HOW TO COMPLETE THIS TASK
Repeat the listing that follows, character for character, minus the pictures.
*** Opening COLLECTED DATA ***
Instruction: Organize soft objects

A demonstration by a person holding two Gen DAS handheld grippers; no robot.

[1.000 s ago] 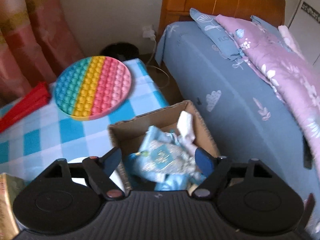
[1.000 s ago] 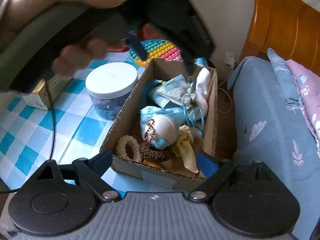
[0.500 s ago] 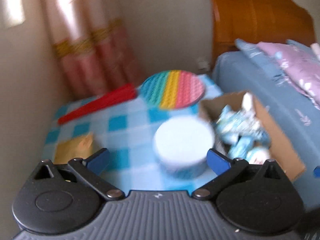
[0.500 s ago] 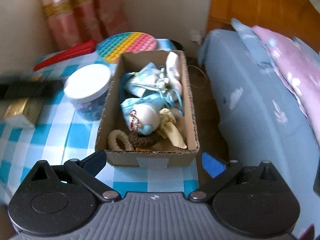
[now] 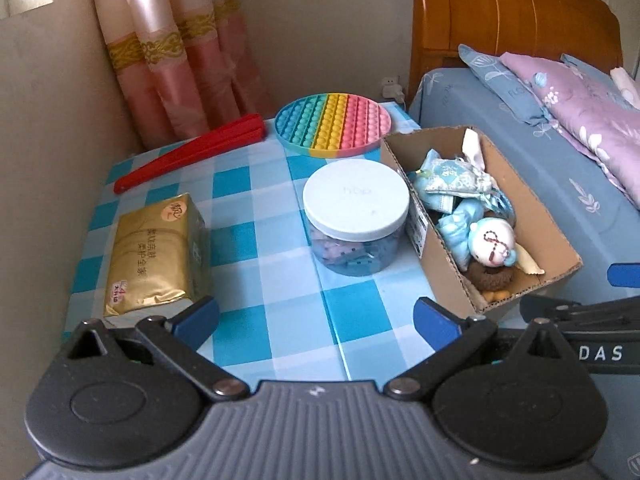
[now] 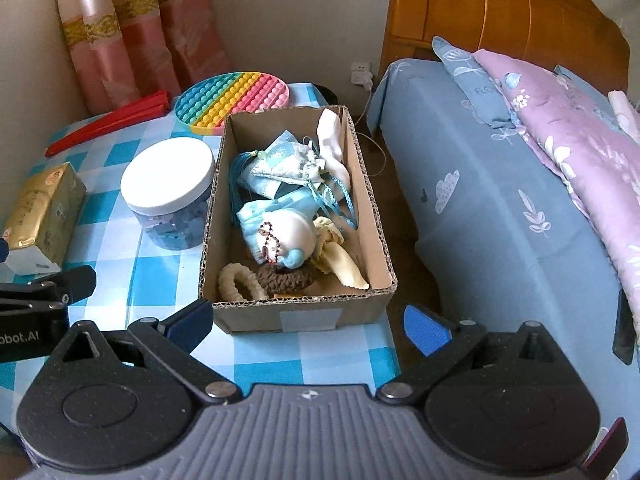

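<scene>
A cardboard box [image 6: 362,184] [image 5: 532,208] stands at the table's right edge. It holds soft things: a pale blue pouch [image 6: 280,160], a white round plush with a blue ear [image 6: 290,234] [image 5: 494,242], a cream scrunchie [image 6: 238,282], a brown scrunchie [image 6: 290,280] and cream cloth pieces [image 6: 340,262]. My left gripper [image 5: 316,322] is open and empty, above the table's front. My right gripper [image 6: 308,326] is open and empty, just before the box's near end.
On the blue checked tablecloth [image 5: 256,240] stand a white-lidded jar [image 5: 356,216], a gold tissue pack [image 5: 154,252], a rainbow pop-it disc [image 5: 334,124] and a red folded fan [image 5: 192,152]. A bed with blue sheet [image 6: 500,200] lies right of the table.
Both grippers have pulled back from the box toward the table's front. The left gripper, which was over the box a second ago, has swung left and now faces the jar.
</scene>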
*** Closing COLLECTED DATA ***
TASK RESPONSE
Instruction: Organize soft objects

A demonstration by a person holding two Gen DAS handheld grippers; no robot.

[1.000 s ago] 
[1.000 s ago] 
[0.500 s ago] 
[0.500 s ago] 
[now] 
[now] 

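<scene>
A cardboard box [image 6: 362,184] [image 5: 532,208] stands at the table's right edge. It holds soft things: a pale blue pouch [image 6: 280,160], a white round plush with a blue ear [image 6: 290,234] [image 5: 494,242], a cream scrunchie [image 6: 238,282], a brown scrunchie [image 6: 290,280] and cream cloth pieces [image 6: 340,262]. My left gripper [image 5: 316,322] is open and empty, above the table's front. My right gripper [image 6: 308,326] is open and empty, just before the box's near end.
On the blue checked tablecloth [image 5: 256,240] stand a white-lidded jar [image 5: 356,216], a gold tissue pack [image 5: 154,252], a rainbow pop-it disc [image 5: 334,124] and a red folded fan [image 5: 192,152]. A bed with blue sheet [image 6: 500,200] lies right of the table.
Both grippers have pulled back from the box toward the table's front. The left gripper, which was over the box a second ago, has swung left and now faces the jar.
</scene>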

Output is complete for this exercise.